ここでは、囲碁教室やお菓子づくり、絵本の読み聞かせなど、お年寄りだけでなく子どもも楽しめるさまざまなイベントが開かれ、多世代の交流拠点になってきました。
この地域では、こうした居場所が、住民の手によって20か所以上つくられてきました。こうした居場所づくりを支援してきたのが、NPOコミュニティサポートセンター神戸の中村順子さんたちです。

中村順子さん「コロナで孤立した人をもう一度こういう場で再編してつなぎ直す。そして、困った時に、お互い様じゃないですかと。そこまで持っていくというやり方ですね」

しかしここでも、4月に緊急事態宣言が出されました。神戸市内の「居場所」の8割以上が活動を休止せざるをえませんでした。
中村さんのNPOでは、感染を防ぎながらつながりを保とうと、新たな取り組みを始めました。高齢者に、スマホのアプリ、LINEの操作を学んでもらい、集まれなくても、ネットでつながれるようにするのです。先生役は地元の大学生たち。ITに強い若者たちの力を借りました。

若者「ここにメッセージを入れていただきます。…来ました。オッケーばっちり」

こうした講習会を各地で開いてつながりの輪を広げ、災害時の安否確認などにも活用していきます。

さらに居場所の「木漏童」では、多世代の力で危機を乗り越えるもうひとつの工夫が始まりました。地域の高齢者や大学生が、子どもたちと一緒に、屋外での活動に取り組むことにしたのです。
コロナの影響で家に閉じこもりがちな子どもたち。

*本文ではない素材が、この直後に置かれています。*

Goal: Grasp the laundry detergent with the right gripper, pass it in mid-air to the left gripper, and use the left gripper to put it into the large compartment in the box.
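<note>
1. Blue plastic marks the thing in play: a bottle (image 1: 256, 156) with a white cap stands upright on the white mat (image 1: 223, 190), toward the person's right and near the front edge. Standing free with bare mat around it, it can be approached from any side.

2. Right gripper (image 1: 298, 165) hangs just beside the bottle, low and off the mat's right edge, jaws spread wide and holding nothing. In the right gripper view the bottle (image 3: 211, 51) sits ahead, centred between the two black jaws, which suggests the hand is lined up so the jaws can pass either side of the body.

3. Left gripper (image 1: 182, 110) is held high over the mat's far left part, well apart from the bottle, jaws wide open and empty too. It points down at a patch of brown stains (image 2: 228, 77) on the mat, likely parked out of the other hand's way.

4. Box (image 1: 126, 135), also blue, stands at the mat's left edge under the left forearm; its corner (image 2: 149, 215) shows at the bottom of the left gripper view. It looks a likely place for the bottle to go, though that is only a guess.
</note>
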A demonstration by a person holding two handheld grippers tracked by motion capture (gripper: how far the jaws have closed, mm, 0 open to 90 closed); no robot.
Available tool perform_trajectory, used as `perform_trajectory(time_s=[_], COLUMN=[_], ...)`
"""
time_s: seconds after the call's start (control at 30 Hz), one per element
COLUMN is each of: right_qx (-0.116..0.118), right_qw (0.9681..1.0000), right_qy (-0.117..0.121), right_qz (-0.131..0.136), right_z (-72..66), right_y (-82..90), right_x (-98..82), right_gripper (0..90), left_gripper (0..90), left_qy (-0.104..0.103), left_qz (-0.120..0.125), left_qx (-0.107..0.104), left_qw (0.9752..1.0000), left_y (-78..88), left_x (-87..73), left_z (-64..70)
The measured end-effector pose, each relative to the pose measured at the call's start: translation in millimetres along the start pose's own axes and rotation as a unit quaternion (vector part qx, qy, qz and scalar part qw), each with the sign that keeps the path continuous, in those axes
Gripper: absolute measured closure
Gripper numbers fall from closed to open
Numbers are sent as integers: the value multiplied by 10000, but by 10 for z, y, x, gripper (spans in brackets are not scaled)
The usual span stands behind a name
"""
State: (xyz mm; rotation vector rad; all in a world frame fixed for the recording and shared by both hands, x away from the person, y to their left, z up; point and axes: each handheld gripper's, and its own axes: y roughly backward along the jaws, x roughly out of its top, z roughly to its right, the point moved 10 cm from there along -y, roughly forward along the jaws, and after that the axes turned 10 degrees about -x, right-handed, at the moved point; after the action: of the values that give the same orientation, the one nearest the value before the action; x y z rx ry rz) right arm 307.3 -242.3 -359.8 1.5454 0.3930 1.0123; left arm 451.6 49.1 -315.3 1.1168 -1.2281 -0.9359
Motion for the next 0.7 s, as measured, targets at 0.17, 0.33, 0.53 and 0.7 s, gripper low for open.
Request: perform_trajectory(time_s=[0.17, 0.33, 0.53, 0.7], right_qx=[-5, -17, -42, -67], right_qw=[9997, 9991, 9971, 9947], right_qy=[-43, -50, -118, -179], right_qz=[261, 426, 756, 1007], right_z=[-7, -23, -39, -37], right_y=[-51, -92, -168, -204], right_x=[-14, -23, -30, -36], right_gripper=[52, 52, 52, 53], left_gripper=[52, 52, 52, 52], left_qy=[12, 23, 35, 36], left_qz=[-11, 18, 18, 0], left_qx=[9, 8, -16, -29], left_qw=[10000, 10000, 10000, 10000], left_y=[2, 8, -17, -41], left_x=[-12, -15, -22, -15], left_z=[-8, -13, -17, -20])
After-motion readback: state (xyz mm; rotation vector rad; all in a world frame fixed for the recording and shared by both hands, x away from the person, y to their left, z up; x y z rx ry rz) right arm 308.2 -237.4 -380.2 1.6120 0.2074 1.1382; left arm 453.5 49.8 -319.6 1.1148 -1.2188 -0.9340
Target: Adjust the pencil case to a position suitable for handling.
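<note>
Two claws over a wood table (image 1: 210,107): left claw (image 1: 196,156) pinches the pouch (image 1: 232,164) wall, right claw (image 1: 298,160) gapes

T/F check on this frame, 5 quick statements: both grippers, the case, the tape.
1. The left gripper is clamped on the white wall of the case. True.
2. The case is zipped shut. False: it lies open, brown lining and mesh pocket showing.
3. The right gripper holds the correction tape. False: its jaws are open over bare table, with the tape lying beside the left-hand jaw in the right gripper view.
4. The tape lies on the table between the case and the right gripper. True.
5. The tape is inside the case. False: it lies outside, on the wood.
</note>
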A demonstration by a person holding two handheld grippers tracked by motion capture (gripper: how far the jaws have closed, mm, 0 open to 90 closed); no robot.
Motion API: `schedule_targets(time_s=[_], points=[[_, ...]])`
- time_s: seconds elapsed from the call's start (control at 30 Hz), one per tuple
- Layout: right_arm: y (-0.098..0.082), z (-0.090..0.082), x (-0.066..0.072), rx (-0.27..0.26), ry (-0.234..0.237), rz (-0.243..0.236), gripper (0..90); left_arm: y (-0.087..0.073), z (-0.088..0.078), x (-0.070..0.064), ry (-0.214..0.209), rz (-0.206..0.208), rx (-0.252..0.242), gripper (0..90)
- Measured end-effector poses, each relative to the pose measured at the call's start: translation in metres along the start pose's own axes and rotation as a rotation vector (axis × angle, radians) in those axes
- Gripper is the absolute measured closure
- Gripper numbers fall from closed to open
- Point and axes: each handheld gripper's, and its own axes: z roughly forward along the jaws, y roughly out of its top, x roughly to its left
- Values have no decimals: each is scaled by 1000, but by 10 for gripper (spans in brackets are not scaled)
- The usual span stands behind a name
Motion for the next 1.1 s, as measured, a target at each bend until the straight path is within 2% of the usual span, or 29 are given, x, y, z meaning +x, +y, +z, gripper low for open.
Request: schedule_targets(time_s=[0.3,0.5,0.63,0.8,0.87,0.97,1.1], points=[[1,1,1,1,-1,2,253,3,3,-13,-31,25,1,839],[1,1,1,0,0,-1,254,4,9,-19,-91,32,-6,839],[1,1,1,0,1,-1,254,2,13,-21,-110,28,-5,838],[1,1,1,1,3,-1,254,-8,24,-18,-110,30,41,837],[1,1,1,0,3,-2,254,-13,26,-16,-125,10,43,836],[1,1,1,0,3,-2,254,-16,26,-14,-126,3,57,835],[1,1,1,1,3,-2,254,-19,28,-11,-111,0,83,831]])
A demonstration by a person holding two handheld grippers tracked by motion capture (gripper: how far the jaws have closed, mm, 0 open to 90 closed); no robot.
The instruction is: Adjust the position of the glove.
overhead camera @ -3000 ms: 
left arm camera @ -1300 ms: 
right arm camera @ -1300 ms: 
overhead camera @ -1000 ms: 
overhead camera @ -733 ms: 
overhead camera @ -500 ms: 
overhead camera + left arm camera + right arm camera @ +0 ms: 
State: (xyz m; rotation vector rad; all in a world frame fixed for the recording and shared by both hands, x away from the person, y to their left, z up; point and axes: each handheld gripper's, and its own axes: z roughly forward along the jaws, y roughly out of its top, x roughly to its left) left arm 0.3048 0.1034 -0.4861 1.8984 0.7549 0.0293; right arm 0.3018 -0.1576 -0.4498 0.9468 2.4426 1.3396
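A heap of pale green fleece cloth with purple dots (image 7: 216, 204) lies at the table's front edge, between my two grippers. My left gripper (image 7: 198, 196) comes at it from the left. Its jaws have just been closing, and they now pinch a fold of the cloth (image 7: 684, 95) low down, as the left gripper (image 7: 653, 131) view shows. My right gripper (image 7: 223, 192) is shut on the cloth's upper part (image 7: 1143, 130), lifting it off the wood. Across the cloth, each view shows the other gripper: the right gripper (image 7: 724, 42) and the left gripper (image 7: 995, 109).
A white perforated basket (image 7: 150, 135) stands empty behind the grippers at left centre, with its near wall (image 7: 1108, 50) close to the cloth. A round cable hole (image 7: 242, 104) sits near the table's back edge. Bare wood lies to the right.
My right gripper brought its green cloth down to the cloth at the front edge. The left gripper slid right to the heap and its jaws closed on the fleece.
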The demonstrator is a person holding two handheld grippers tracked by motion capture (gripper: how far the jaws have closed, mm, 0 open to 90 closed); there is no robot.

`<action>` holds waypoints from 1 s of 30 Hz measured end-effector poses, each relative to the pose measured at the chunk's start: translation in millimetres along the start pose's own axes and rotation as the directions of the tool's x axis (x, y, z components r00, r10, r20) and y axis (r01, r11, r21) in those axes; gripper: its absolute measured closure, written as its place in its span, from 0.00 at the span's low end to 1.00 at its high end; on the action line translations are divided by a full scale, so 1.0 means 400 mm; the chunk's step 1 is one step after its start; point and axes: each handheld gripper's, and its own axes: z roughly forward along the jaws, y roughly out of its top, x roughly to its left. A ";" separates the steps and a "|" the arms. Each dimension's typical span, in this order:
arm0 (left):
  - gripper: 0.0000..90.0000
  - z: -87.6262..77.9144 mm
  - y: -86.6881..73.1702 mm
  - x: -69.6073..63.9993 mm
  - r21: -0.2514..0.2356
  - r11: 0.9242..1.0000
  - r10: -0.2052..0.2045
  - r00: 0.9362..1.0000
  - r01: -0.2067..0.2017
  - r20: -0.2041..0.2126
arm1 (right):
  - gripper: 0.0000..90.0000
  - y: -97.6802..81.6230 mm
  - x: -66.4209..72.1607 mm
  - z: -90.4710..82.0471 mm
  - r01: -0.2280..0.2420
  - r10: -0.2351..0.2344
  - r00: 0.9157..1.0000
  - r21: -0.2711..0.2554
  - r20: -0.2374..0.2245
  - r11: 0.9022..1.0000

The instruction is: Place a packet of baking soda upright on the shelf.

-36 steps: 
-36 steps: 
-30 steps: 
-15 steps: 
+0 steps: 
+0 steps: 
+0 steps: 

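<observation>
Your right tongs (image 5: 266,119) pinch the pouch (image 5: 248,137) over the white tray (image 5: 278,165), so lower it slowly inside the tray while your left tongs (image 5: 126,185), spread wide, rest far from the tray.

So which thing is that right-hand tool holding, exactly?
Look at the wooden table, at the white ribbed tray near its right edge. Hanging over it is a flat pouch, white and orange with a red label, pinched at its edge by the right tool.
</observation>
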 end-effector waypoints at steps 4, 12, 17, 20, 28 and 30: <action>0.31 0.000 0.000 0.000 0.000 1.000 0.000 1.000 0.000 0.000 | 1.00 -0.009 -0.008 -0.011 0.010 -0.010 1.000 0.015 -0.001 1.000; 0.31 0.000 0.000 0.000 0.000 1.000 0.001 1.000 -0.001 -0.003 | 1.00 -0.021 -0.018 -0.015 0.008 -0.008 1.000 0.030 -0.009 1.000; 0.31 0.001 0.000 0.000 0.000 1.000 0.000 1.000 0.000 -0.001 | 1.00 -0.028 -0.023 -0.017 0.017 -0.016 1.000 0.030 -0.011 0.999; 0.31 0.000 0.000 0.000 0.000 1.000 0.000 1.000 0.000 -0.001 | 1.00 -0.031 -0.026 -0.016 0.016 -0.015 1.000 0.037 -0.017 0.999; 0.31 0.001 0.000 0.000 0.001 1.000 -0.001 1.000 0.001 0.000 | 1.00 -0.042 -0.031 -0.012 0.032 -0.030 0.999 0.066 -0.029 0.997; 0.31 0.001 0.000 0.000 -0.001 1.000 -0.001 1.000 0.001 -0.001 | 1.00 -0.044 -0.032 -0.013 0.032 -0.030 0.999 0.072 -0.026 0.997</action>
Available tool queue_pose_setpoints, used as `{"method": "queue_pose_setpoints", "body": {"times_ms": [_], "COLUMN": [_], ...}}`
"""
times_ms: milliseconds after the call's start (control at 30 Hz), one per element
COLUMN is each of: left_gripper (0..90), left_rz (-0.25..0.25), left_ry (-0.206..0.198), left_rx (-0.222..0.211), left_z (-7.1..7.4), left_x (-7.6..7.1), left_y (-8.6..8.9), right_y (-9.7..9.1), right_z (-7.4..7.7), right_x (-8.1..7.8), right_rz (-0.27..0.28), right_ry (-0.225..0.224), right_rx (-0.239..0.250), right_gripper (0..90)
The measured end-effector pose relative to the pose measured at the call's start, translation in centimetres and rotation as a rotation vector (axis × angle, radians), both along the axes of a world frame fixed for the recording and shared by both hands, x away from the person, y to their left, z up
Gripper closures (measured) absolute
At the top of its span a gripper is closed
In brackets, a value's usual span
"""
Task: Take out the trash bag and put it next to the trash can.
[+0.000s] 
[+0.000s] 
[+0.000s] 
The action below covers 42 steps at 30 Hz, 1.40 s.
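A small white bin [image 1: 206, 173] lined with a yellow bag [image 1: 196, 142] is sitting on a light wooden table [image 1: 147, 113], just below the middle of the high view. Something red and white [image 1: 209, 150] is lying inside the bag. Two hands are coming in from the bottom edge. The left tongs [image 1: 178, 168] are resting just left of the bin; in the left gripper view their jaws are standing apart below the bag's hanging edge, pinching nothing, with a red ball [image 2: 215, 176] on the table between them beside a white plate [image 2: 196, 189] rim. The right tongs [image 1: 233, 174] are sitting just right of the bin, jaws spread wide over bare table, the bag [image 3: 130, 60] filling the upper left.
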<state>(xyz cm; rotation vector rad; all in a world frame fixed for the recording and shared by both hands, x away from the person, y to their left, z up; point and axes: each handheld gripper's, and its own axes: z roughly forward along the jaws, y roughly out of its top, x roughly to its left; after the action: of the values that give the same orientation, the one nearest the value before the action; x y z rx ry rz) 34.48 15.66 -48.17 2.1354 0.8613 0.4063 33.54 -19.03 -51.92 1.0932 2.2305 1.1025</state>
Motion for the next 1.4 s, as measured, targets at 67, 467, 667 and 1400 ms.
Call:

みんなで街に繰り出し、ゴミを拾って歩きます。

「オッケー、うまい!」「行け行け!大物や!」

ゴミ拾いをしながら大学生や地域の人達と自然にふれあい、交流を深めます。ゴミ拾いが終わると、カードにスタンプを押します。子どもたちのお目当ては、スタンプがたまるともらえる、お菓子です。

屋外での活動には、こんな工夫もありました。以前は居場所に集まり、みんなで歌を歌っていましたが、今回は思い切って、川べりで歌うことにしたのです。

マスクをし、ソーシャルディスタンスを保っての、久々の合唱です。

参加者「とっても楽しかった。それに空気のいいところで」

司会:神戸市東灘区で活動を続けてこられた、中村順子さんに伺います。今回の新型コロナの影響は?

中村さん:これはショックですよね。つまり人と会うこと、そしてつながること、このリアルを全部阻まれた。新しいつながりをどう作っていくか、これほど真剣に深く考えたこともありません。しかしこのコロナというのは、誰も経験したことがないわけです。ですから、これまでは誰もしていないこともこれからは提案できるんじゃないか。試行錯誤を繰り返しながら正しく恐れ、地域のみなさんが考えて、自分たちに最適なものを生み出していく、これはチャンスだと思うんですよ。

鎌田さん:いやいやすごいなと思いましたよね。居場所の木漏童は、なんかさ、ごちゃまぜと言うか、男も女も世代を超えていることも、新しいつながり方じゃないかなあって思ったんですよね。みんなでお互いさまだねと言って協力し合っていくことってすごく大事で。僕は「1%の力」と言っていて、みんなが1%でも「誰かのために」と思い出すと、地域はあったかくなる。僕たちの社会はもっと変わっていくような気がしますよね。

中村さん:その1%と言うことで、もうひとつは、行政に1%の努力をしてもらえないかと思います。どういうことかというと、いろんな背景、属性を持った多世代の人が居場所にいるということがとても大事じゃないかと思っています。行政が行っている高齢者の施策、子どもの施策、その他いろいろな施策体系があるわけですけれども、その予算のうちの1%を、地域の多世代が共通する問題に対して使えるという、自由な予算にしていくべきだと思っています。

鎌田さん:僕はもう10年近く「1%」と言ってきたんだけど、中村さんの考え方は初めて聞いた。行政の1%もけっこう大事ですよね。